白と黒の中間 

  • 2014.10.02 Thursday
  • 17:26
 「大切なことは、白と黒の中間にある」
池波正太郎のエッセイに書かれていた一文である。
 前後関係を書かずに一文だけ抜き出すのはフェアじゃないと思うが、僕の記憶において、スポットライトが当たっている一文である。
 初めて読んだときには意味がよく解らなかった。僕は20代で、医者になったばかりで、仕事を覚えるために毎日忙しく働いていた。そして池波さんの本を夜中の当直室のベッドで読んだ。
 物事を白か黒に、鮮明に分け隔てることはできない、という意味なのかなとその時は思った。確かに逆に考えれば、そんな風に簡単に割り切れるものというのは限られている。壁で囲った中だけの話になる。
 池波さんの言葉は続く。
「その中間の大切な部分をすっぽりと落としてしまって、白か黒か、ばかり主張しているようでは、後が知れている」
これは抜粋ではなく僕の記憶にある文章である。原文は違うし、絶妙のはずだ。あくまで僕がそのように記憶しているということである。江戸っ子の池波正太郎の文章を、僕は気持ちよく読んだ。

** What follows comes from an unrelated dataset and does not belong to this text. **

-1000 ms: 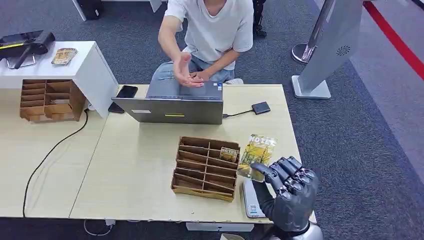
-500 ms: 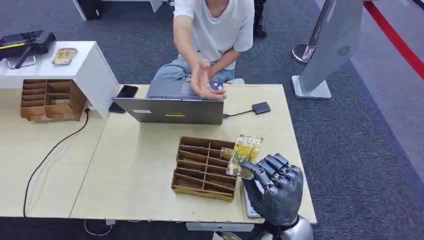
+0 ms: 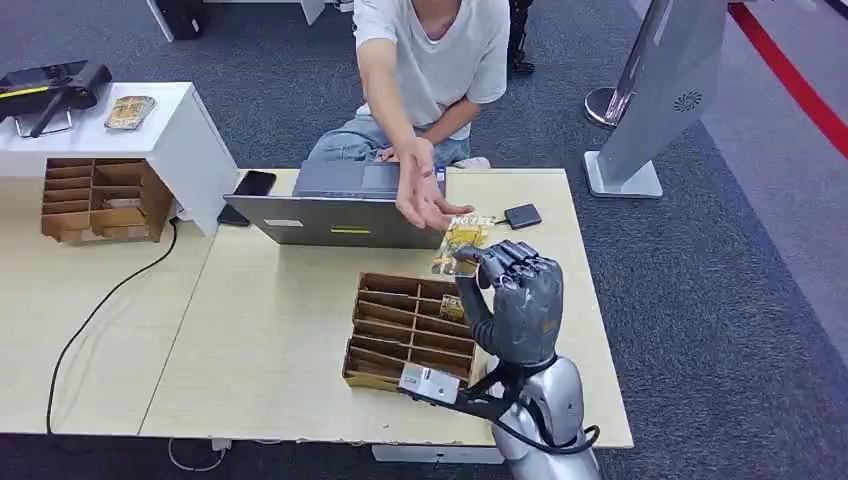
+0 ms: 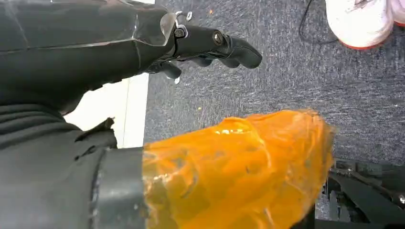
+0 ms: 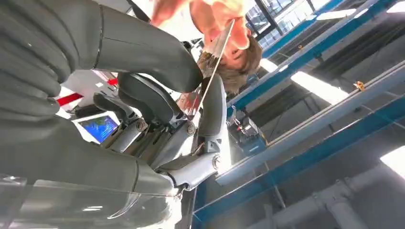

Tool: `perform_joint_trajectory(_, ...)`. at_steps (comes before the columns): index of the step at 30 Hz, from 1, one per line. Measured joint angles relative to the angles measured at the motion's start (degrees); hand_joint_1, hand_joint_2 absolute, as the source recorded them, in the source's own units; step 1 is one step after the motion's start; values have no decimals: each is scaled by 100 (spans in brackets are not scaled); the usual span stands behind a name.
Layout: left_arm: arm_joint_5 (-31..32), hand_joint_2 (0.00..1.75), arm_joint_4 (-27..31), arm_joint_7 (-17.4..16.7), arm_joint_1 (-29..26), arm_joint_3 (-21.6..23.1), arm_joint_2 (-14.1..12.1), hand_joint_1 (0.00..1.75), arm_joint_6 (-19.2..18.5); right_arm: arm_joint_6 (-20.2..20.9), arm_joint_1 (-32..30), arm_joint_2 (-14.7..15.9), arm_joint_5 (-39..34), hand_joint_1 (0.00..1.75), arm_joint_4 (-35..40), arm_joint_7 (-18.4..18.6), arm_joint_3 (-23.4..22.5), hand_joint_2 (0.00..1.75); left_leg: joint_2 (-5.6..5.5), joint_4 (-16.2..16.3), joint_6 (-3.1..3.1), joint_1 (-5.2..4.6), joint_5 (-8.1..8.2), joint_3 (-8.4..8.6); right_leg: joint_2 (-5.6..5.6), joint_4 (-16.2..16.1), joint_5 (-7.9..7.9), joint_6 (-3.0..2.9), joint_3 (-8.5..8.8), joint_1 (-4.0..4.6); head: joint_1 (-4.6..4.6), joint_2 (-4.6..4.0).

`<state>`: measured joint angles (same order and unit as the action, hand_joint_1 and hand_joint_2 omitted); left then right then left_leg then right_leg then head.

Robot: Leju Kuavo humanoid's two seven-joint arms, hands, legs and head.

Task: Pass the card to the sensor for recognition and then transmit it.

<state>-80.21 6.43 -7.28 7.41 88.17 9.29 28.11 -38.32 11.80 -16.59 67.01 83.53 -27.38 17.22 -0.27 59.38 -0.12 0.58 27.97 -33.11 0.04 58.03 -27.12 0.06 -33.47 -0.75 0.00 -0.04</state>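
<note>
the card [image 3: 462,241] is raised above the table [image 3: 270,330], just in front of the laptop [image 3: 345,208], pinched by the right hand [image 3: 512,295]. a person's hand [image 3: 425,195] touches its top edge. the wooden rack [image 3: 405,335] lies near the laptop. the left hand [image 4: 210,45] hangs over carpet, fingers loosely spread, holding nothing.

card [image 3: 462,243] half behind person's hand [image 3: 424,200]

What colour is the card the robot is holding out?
Yellow and green print; the card shows best in the head view.
</note>
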Motion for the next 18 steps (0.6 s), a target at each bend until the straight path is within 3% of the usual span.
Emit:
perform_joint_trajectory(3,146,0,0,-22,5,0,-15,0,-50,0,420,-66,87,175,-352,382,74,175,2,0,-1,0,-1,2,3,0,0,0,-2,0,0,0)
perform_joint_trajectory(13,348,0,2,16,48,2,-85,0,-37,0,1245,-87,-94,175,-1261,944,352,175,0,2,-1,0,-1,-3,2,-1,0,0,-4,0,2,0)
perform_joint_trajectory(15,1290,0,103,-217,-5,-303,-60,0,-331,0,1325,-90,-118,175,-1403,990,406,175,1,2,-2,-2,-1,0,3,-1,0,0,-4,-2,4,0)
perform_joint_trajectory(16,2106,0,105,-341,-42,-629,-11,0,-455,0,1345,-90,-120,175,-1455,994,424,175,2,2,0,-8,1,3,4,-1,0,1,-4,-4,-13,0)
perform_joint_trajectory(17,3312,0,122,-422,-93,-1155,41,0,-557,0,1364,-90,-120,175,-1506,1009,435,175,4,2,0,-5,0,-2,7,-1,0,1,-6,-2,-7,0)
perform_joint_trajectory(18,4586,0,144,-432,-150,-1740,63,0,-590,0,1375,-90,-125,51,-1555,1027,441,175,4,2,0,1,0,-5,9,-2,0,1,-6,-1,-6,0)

 僕は頭を上げた。良いのか悪いのか、と決めつけるのも同じことなのかな、と考えた。そんな判断をいくら積み重ねても、後が知れているということか。
 良性腫瘍なのか悪性腫瘍なのか、というのがある。
 脂肪腫は良性で、骨肉腫は悪性だ。しかし医学的には、腫瘍の種類は膨大であり、その性質は個々に特異的で、分類すら困難な場合がある。その性質をたったひとつの悪性度というスケールに転写するのは無理がある。遺伝子が完全に狂って悪性新生物になってしまった癌細胞と、我々と同じ遺伝子を持つはずの良性の腫瘍細胞という古典的分類法はあるものの、やはり悪性度を明瞭に2つのグループに分かつことはできない。その境界線の付近はとても複雑に入り組んでいて、比較的悪性とか、比較的良性だと思います、みたいな曖昧な表現を医者が使ったことを覚えている方もいらっしゃると思う。
 旨い、不味い、というのもある。料理を旨いか不味いかだけで評するのはちょっと平板に感じる。材料に始まり、焼き加減や塩加減、甘い辛い、シンプル、豪奢、地勢や気候、等々、料理の要素は多元的である。朝の目玉焼きひとつだって、個人的な趣向が各々にあると思う。何か食べさせてもらって「おいしい」と作り手に伝えるのは、礼節だと思うが、そういう善導的態度ばかりだと先がない。
 今、世界を震撼させているのは、イラクとシリアにまたがるイスラム国の台頭である。異教徒を殺すは善、という神話的なムスリムのジハード(聖戦)の大規模な実施に、キリスト教や他の宗教、宗派違いのイスラム教を信仰する人々までが敵対することになってしまった。サラセンの海賊にクリスチャンが虐殺された歴史が繰り返されるかのようである。ローマ法王の代りにアメリカ大統領が関与せざるを得なくなった。christian girlは怒っている。誘導ミサイルの標的は、最終的に当然、人である。異教徒を殺そうとする人そして殺した人。
 この現実において、どちらが善でどちらが悪なのかということを議論してもほとんど意味がない。互いに善だと主張するだけだ。
 実際に何をよりどころにして、彼らに関わっていくのか。遠い世界のお話のように、歴史的に交じることのなかった我々は、白でも黒でもなく、夥しい灰色の選択をしていかなければならないのだろう。